Exercise aim:
From the data below, set down exactly the lines between the one holding "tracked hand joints" and the one holding "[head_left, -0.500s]", inclusive, and no others.

Data in this exercise:
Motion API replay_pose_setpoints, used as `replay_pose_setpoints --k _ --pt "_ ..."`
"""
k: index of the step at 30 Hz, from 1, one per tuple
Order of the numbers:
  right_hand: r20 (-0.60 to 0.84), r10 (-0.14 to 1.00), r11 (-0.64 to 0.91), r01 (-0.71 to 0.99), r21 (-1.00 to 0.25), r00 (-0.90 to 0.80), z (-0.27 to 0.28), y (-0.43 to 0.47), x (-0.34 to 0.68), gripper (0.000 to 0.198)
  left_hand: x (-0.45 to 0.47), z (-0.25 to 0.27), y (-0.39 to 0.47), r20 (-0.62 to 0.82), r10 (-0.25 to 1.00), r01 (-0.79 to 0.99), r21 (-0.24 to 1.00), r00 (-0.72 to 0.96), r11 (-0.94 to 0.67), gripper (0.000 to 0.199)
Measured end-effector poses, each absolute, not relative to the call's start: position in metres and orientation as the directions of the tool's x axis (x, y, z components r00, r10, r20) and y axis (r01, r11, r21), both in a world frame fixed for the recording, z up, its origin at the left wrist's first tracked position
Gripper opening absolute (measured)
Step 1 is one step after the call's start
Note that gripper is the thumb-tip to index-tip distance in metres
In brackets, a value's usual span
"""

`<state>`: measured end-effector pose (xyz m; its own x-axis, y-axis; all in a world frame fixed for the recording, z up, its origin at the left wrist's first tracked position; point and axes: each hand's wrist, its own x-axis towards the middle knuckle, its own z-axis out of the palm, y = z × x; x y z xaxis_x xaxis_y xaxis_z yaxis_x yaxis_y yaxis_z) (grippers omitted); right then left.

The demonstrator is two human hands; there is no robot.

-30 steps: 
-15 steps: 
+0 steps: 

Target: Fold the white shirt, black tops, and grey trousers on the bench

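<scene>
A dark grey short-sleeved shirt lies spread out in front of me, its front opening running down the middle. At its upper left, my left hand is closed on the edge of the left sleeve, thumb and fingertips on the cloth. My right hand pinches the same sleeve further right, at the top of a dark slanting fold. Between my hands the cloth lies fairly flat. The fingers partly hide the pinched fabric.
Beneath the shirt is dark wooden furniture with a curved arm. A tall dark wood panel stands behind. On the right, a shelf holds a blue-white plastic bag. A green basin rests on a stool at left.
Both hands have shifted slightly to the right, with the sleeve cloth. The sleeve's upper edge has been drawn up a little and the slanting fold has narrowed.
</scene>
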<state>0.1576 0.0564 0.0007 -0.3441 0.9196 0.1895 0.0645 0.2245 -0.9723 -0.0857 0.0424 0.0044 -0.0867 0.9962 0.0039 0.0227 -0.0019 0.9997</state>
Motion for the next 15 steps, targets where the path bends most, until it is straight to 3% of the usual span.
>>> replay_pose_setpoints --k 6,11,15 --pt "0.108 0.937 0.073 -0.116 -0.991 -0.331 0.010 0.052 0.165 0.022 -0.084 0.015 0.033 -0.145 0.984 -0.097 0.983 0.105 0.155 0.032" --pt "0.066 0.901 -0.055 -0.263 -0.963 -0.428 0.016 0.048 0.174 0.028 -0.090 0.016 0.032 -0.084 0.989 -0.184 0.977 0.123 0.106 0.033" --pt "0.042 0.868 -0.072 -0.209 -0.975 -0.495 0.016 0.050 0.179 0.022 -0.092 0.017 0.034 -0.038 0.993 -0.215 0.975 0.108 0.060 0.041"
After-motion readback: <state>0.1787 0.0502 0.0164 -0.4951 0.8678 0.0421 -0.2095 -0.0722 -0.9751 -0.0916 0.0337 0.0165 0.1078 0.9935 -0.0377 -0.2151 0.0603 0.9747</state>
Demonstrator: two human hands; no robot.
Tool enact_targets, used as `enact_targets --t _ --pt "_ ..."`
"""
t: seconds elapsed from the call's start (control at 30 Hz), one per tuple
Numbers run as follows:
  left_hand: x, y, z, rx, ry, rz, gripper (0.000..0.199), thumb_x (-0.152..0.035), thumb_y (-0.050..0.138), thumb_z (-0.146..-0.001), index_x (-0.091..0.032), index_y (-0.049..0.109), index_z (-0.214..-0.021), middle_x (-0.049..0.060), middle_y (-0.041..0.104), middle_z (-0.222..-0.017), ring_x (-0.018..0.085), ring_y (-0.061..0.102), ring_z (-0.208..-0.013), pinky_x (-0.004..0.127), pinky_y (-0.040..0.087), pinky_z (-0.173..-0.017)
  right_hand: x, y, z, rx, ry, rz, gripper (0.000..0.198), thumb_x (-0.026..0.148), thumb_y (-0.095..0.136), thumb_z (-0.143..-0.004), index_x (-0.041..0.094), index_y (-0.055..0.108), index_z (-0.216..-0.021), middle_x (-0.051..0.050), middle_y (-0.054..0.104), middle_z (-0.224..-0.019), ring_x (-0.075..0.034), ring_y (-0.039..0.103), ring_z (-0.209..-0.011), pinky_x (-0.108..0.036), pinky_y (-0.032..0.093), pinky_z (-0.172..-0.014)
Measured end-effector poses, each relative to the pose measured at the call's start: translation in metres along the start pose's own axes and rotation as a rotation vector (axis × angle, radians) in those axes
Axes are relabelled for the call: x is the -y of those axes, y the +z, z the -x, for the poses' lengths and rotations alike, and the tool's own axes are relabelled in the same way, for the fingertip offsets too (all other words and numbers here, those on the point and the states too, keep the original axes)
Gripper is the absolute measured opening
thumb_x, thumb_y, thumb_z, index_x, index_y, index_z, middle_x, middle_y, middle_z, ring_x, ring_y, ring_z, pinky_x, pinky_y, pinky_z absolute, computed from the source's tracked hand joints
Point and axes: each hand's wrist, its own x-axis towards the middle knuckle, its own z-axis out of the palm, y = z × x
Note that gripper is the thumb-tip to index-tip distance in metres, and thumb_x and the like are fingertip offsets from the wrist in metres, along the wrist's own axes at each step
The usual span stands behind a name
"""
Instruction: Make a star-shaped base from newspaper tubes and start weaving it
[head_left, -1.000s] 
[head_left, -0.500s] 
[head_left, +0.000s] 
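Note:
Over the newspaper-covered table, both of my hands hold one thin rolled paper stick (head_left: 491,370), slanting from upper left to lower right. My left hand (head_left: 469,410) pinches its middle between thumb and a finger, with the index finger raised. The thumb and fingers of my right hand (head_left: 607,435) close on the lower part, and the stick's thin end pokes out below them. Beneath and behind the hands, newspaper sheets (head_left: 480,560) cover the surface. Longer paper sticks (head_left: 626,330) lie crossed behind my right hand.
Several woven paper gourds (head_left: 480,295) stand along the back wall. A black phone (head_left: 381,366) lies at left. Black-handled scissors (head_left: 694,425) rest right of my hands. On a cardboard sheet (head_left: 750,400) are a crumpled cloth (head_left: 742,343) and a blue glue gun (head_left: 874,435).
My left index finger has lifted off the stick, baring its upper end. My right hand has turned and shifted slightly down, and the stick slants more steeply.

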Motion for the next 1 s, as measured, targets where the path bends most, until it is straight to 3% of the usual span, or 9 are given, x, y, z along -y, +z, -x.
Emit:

Answer:
thumb_x, thumb_y, thumb_z, index_x, index_y, index_z, middle_x, middle_y, middle_z, ring_x, ring_y, ring_z, pinky_x, pinky_y, pinky_z absolute, computed from the source's tracked hand joints
Point and axes: each hand's wrist, its own x-axis towards the middle knuckle, its own z-axis out of the palm, y = z × x
Note that gripper is the thumb-tip to index-tip distance in metres, and thumb_x and the like are fingertip offsets from the wrist in metres, along the wrist's own axes at each step
The usual span stands behind a name
"""
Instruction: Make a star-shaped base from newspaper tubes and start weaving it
[head_left, -1.000s] 
[head_left, -0.500s] 

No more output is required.